The 16th Wisconsin mustered into service January 1862 and was attached to Ulysses S. Grant's Army of the Tennessee. They arrived at Pittsburg Landing, Tennessee, where Grant was concentrating his forces, on March 20, 1862. On April 5 they came under attack from Confederate forces at the start of what would be known as the Battle of Shiloh. During the fighting, Colonel Allen ably commanded his regiment, coordinating an orderly retreat to a defensive position in the early hours of fighting. Two horses were shot out from under him, and ultimately both he and Lt. Colonel Fairchild were wounded in the fighting. Major Thomas Reynolds, who had been under arrest for an infraction, took command of the regiment through the remainder of the battle. Throughout the battle, the regiment conducted itself professionally, despite this being their first combat. This was seen as a testament to the training of the men and officers. In all, the 16th Wisconsin suffered 40 dead and 188 wounded at the Battle of Shiloh.

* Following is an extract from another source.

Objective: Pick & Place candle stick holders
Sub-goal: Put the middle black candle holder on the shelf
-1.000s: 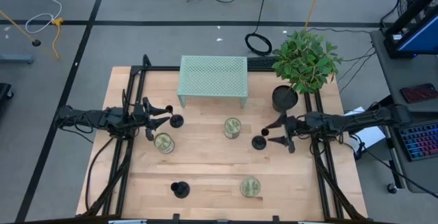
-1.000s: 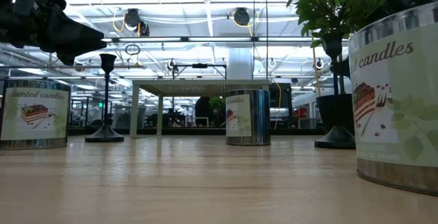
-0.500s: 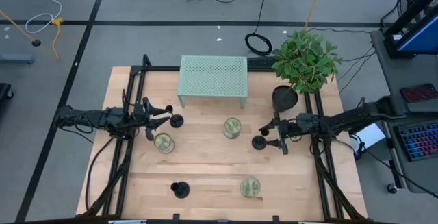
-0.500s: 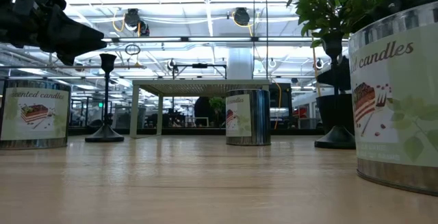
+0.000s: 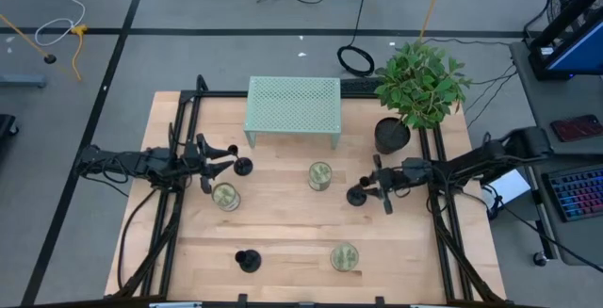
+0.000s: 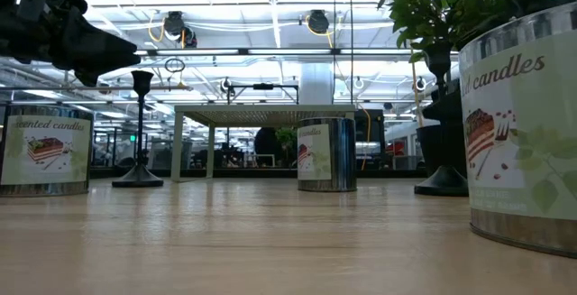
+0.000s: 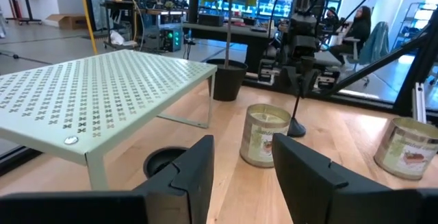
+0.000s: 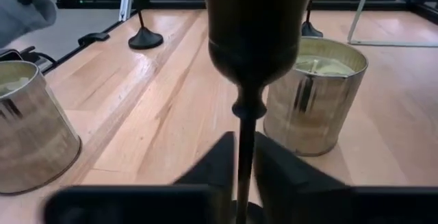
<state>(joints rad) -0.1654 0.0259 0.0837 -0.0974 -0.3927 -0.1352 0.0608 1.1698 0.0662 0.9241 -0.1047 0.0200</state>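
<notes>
Three black candle stick holders stand on their round bases on the wooden table. One holder (image 5: 356, 196) is at the right, and my right gripper (image 5: 370, 193) is shut on its stem; its cup (image 8: 256, 32) fills the right wrist view. A second holder (image 5: 244, 167) stands just beyond my left gripper (image 5: 222, 162), which is open and touches nothing; a round black part of this holder (image 7: 166, 162) shows ahead of the fingers. The third holder (image 5: 248, 261) stands near the front edge. My right gripper pinches the holder's thin stem (image 8: 241, 125) between its two fingers, below the cup. The fingers come level from the table's right side and lie across the stem. The holder stands upright, its base (image 6: 442, 182) on the table.
A pale-green mesh shelf (image 5: 293, 110) stands at the back. Three candle jars stand about: one (image 5: 225, 196) by the left gripper, one (image 5: 320, 176) in the middle, one (image 5: 345, 257) at the front. A potted plant (image 5: 392, 136) stands at the back right.
My right gripper has gone toward the table's left edge, up to the right holder, and now has the stem between its fingers. The holder stays where it was.
</notes>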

Lt. Colonel Fairchild's wound was in his hip and was so severe that he had to be sent back to Wisconsin for surgery and recuperation. Colonel Allen's wound was in his arm, and he was able to recuperate with the Regiment as they stationed in the vicinity Pittsburg Landing. On May 1, he led the regiment to the vicinity of Corinth, Mississippi, and participated in laying siege to that city. During the siege and for some months after, their superior, Brigadier General John McArthur was elevated to command of their Division, and thus Colonel Allen was elevated to command of the brigade, and Major Reynolds was left in command of the 16th Wisconsin. After the successful taking of Corinth, Colonel Allen's brigade was engaged in maneuvers against Confederate forces still in the area, but before they could concentrate, another force of Union soldiers encountered the enemy at Iuka. After Iuka, it became apparent that the enemy was concentrating for another push toward Corinth. Allen's brigade returned there and formed a defensive position. At this Second Battle of Corinth, they again conducted orderly retreats to strong defensive positions, then repelled waves of Confederate attackers.

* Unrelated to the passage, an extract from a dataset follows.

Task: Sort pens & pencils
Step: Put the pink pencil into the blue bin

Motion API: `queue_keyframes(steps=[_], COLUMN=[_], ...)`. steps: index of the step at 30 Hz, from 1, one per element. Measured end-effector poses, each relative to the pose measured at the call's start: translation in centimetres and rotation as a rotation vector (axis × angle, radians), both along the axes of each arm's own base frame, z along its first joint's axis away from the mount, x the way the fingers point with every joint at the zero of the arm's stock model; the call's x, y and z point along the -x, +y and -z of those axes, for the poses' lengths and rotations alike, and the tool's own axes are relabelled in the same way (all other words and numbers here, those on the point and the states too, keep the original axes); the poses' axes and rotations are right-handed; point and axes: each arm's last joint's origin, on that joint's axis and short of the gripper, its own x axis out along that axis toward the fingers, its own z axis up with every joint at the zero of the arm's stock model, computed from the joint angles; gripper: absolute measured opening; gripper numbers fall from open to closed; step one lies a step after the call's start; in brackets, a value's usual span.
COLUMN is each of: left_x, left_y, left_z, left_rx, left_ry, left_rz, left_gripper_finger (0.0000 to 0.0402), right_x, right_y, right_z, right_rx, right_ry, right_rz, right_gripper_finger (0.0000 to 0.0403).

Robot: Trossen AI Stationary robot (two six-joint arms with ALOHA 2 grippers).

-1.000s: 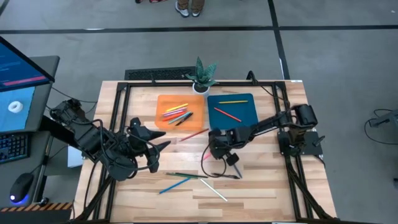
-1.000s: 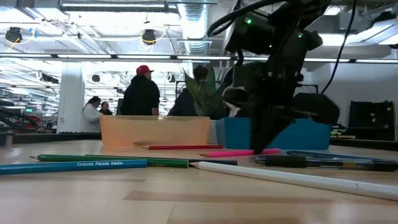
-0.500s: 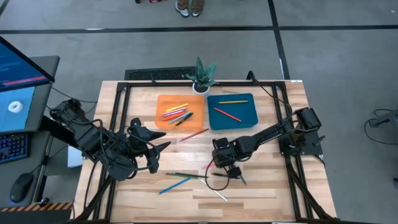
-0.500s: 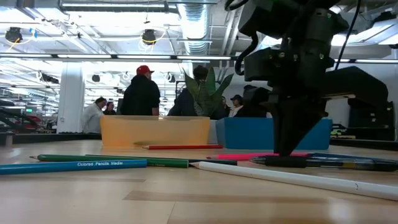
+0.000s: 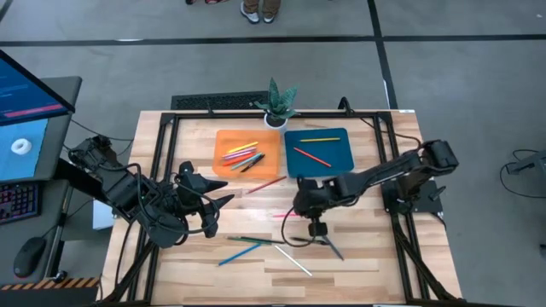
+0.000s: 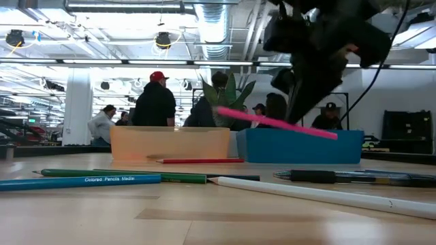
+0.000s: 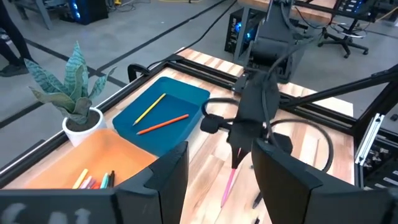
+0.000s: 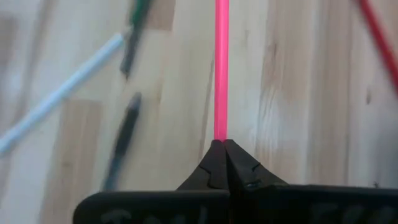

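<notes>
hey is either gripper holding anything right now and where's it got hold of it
The right gripper pinches the pink pencil by one end, lifted clear of the table. The left gripper is open and holds nothing.

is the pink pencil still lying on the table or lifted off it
Lifted. The right gripper is shut on one end of the pink pencil, which hangs tilted in the air above the table.

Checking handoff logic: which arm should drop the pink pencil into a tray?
Right. The right gripper is shut on the pink pencil, lifted off the table near the blue tray. The left gripper waits empty.
</notes>
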Motion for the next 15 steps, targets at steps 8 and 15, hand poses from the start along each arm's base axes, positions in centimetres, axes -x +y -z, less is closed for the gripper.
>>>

Due to the depletion of the regiment, a consolidation was ordered and the regiment was mostly stationary on guard duty through the winter of 1862-63. Colonel Allen returned to Wisconsin during this time to recuperate from his wounds, but would return in April 1863. A month later, they were rejoined by their lieutenant colonel, Cassius Fairchild. The two men would lead the regiment through most of Grant's Vicksburg campaign, during which they were billeted at Lake Providence. After the surrender of Vicksburg, however, Colonel Allen, who was still suffering from the effects of his wound taken at Shiloh, chose to retire. Lt. Colonel Fairchild would take command of the regiment through the remainder of the war.

==Postbellum years==
Colonel Allen returned to his private affairs after the war and resumed operation of his several stores in Pepin. He died there in 1873 and was interred at Pepin's Oakwood Cemetery.